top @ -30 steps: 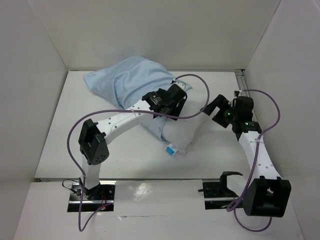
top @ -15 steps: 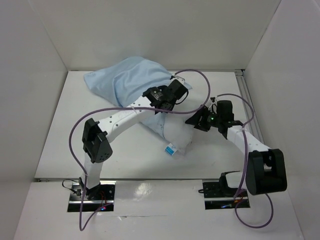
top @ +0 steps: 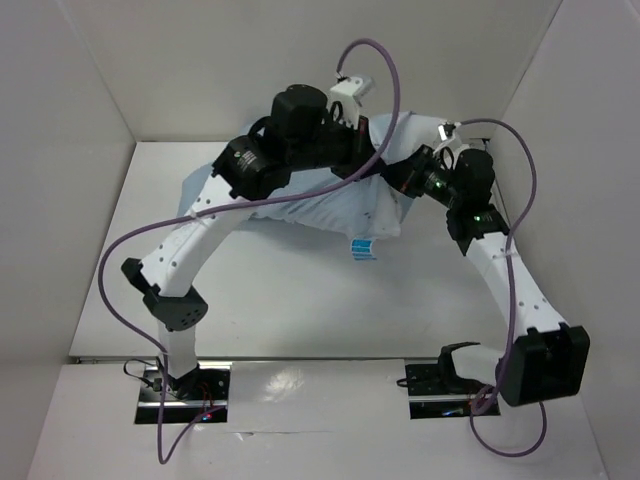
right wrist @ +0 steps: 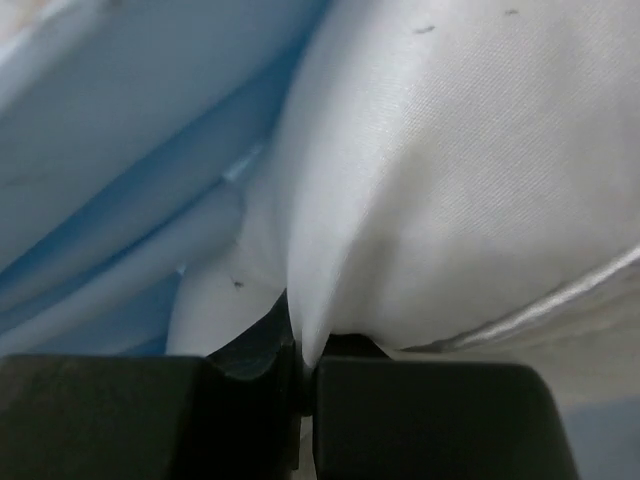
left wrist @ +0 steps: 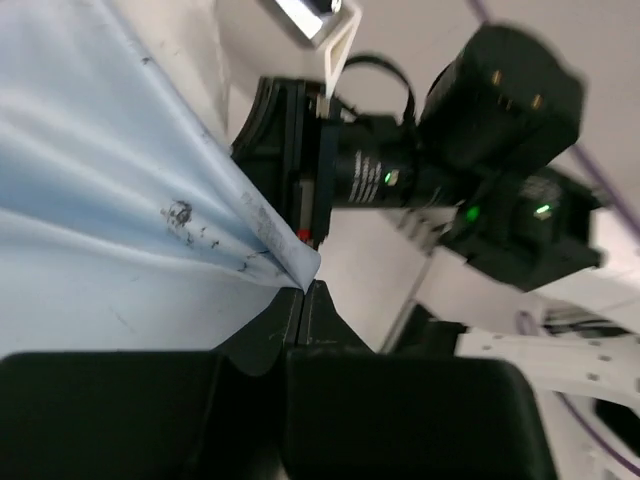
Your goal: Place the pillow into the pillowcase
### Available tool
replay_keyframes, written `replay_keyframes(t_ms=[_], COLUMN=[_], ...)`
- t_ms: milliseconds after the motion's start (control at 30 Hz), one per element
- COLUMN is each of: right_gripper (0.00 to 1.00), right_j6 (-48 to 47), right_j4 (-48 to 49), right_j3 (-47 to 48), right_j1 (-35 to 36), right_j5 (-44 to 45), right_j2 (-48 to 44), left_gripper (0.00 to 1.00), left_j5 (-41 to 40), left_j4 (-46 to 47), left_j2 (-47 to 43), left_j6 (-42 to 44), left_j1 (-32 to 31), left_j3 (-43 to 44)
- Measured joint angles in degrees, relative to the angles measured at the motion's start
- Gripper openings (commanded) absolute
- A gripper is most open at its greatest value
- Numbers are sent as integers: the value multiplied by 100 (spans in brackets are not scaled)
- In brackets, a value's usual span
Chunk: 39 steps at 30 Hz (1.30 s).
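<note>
The pillowcase (top: 300, 205) and the white pillow (top: 378, 215) hang together as one bundle, lifted near the back wall. The pillow's blue-and-white tag (top: 362, 248) dangles at the bundle's lower edge. My left gripper (top: 366, 150) is shut on a light blue, speckled edge of the pillowcase (left wrist: 150, 190); its jaws (left wrist: 303, 288) meet on that corner. My right gripper (top: 400, 178) is close beside it and shows across the left wrist view as a black body (left wrist: 400, 170). Its jaws (right wrist: 303, 345) pinch a fold of the white pillow (right wrist: 450, 170), with blue pillowcase cloth (right wrist: 120, 140) to the left.
White walls close in the table (top: 300, 300) at the back and on both sides. Purple cables (top: 385, 70) loop above and around both arms. The arm bases (top: 180, 380) sit at the near edge. The two wrists are almost touching.
Both arms have swung up and toward the back wall, lifting the pillowcase and pillow off the table. The right gripper came in to the pillow's side and shut; the left gripper shut earlier.
</note>
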Motion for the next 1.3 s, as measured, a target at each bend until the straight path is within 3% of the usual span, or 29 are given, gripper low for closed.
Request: replay_keyframes(t_ms=[133,300,433,633,967,1167,1300], right_gripper=[0,0,0,0,0,0,0], right_j6=[361,772,968,1467,1775,1934,2162], right_j4=[1200,2341,2337,2684,2253,2240,2400], right_j3=[-752,-1451,-1860,-2393,-2240,-2044,-2024], right_j1=[573,1043,1060,1025,-262,-498,-352], right_j5=[302,632,780,719,-92,-407,-407], right_j2=[-337,796,1399,962,-490,-297,273], left_gripper=[0,0,0,0,0,0,0], left_j5=[780,1001,988,1130,1012,1001,1038], left_j4=[299,289,483,1080,1309,1298,1276], left_j2=[-197,-210,-267,-966,-1952,-2288,-2264], left_j6=[-284,-472,-675,-896,-581,-426,-407], left_j1=[74,2,-44,-262,-146,-79,-387], left_j3=[-146,-1147,-2420,-3926,-4916,-5613,-5534])
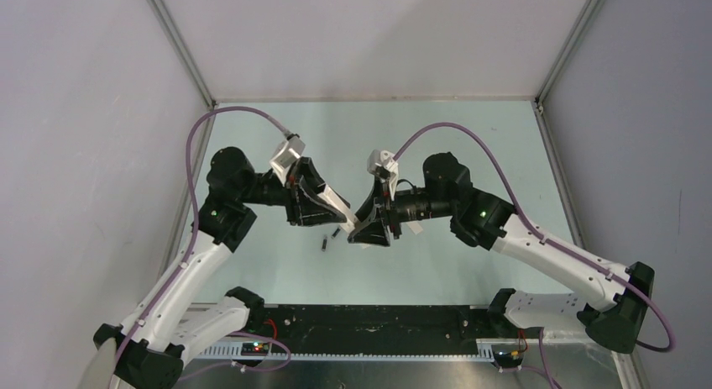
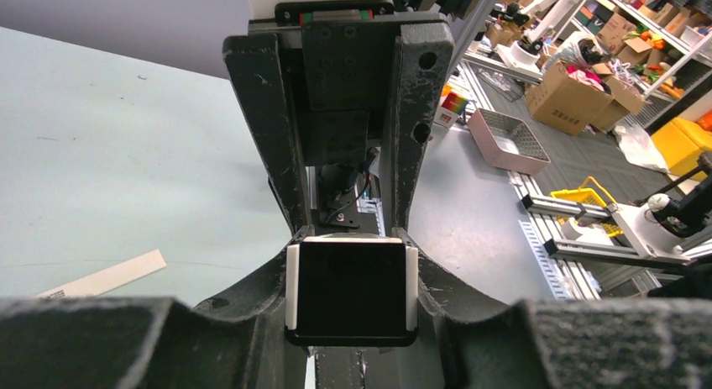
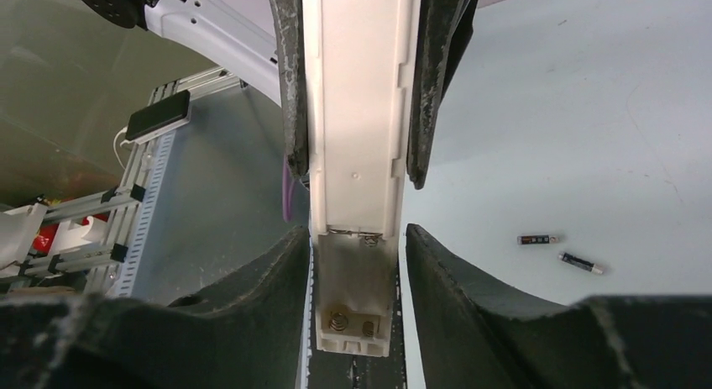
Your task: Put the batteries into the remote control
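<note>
**Remote held in mid-air, battery bay open, both cells on the worktop**

The remote control (image 3: 357,112) is off the worktop (image 1: 437,137), clamped across its width by the left pincer (image 2: 351,280). In the left wrist view only its dark end shows, face-on, with a white edge down each side.

The one container that matters is the remote's battery compartment (image 3: 357,297). It lies uncovered at the near end of the white body, and small coil springs show at its end wall. The batteries (image 3: 538,239) lie on the worktop, well apart from the remote. The second cell (image 3: 581,264) is just beside the first, and the two do not touch.

The right pincer (image 3: 358,263) has a finger on each side of the compartment end, set narrowly. A thin sliver of gap seems to show on one side, so I cannot tell whether it presses the casing.

From above, the two pincers cover nearly all of the remote. A flat white strip (image 2: 109,275) lies on the worktop, its end cut off by a finger, and I cannot tell what it is. Beyond the worktop stand a metal mesh tray (image 2: 508,141) and cardboard boxes (image 2: 571,95), whose contents are too small to name.
</note>
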Action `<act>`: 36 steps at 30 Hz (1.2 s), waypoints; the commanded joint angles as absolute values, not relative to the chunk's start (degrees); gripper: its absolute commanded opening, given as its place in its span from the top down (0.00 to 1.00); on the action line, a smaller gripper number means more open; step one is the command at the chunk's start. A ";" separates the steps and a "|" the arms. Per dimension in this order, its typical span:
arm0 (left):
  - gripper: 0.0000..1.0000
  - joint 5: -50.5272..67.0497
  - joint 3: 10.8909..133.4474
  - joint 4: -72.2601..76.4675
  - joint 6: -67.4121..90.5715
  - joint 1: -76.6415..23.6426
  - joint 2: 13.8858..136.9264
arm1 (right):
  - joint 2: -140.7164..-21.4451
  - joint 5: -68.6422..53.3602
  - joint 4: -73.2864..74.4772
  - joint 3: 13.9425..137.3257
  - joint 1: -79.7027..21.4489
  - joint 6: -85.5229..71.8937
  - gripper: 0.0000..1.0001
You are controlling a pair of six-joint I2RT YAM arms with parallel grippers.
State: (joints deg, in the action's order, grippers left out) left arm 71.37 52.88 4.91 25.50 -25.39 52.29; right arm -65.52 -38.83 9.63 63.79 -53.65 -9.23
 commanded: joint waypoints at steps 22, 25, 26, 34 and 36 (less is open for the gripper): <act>0.23 31.08 51.32 3.76 38.08 -26.08 45.73 | -67.67 -14.55 6.90 69.27 -56.64 -12.50 0.99; 0.23 19.21 50.78 1.34 42.56 -27.28 44.09 | -68.93 -8.51 6.12 69.55 -58.51 -11.77 0.99; 0.23 16.99 51.68 -3.44 44.87 -27.62 43.96 | -69.18 -5.11 6.22 69.92 -59.61 -10.85 0.99; 0.29 6.56 54.45 -15.16 51.07 -32.59 44.96 | -73.14 9.32 10.09 73.31 -63.29 -8.25 1.00; 0.31 5.22 54.44 -16.45 51.67 -33.36 45.42 | -73.92 11.38 10.94 73.98 -63.56 -8.34 1.00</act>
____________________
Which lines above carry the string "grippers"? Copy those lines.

● **Response to the task**
You are controlling a pair of six-joint I2RT YAM arms with parallel grippers.
State: (joints deg, in the action's order, grippers left out) left arm 71.37 52.88 4.91 25.50 -25.39 52.29; right arm -65.52 -38.83 9.63 63.79 -53.65 -9.23

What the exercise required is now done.